#### What you have to do:
In the listing below, locate the lines that hold the string "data". Copy those lines.

──────── Recorded information ────────

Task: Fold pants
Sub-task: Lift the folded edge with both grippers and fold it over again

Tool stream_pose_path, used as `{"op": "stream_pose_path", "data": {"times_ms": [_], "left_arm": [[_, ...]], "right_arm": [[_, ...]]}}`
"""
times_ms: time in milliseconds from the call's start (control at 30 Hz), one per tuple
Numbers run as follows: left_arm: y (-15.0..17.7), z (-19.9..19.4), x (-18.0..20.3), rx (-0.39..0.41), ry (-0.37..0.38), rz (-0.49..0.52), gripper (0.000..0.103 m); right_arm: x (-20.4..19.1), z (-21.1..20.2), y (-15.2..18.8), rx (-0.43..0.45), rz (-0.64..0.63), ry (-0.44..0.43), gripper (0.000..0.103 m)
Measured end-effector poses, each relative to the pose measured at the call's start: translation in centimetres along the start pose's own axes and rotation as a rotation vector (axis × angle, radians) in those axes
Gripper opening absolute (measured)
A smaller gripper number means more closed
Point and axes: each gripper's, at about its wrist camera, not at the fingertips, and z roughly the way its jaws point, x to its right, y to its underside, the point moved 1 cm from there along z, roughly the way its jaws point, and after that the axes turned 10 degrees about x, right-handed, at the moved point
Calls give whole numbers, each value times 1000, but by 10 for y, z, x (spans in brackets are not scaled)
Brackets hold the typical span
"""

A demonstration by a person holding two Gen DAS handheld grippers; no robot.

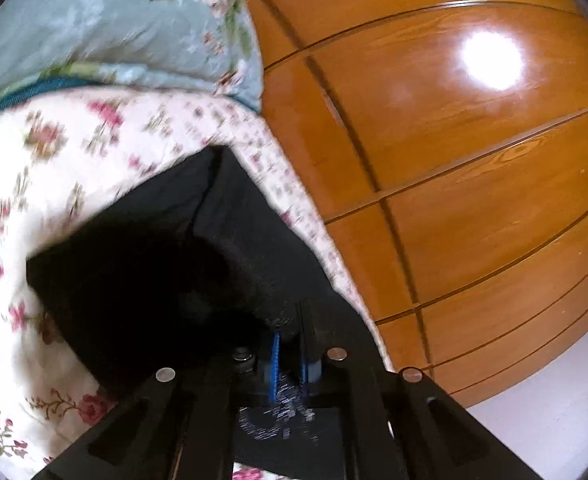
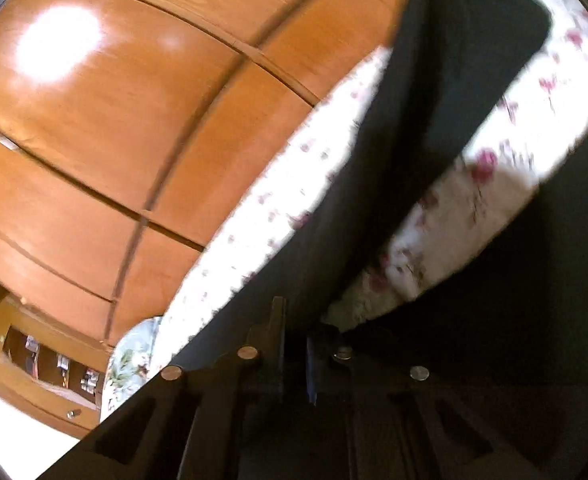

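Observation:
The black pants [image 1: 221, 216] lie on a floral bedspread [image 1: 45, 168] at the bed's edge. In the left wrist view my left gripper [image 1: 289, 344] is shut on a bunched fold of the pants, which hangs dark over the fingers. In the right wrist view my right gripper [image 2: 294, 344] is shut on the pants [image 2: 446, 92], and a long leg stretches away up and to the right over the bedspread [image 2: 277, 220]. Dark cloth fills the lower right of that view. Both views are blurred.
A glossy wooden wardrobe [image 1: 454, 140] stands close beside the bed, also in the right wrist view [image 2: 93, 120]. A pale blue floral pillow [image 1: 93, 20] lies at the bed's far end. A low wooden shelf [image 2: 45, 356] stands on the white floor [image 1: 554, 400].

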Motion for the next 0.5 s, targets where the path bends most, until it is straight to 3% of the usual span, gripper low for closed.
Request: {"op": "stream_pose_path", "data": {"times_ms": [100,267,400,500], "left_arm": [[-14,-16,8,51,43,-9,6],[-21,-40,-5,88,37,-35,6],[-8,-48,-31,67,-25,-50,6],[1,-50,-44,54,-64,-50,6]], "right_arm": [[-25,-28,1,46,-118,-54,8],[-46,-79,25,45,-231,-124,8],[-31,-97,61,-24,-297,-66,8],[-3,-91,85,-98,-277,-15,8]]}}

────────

#### Response to the exercise:
Tool stream_pose_path, used as `{"op": "stream_pose_path", "data": {"times_ms": [_], "left_arm": [[_, ...]], "right_arm": [[_, ...]]}}`
Request: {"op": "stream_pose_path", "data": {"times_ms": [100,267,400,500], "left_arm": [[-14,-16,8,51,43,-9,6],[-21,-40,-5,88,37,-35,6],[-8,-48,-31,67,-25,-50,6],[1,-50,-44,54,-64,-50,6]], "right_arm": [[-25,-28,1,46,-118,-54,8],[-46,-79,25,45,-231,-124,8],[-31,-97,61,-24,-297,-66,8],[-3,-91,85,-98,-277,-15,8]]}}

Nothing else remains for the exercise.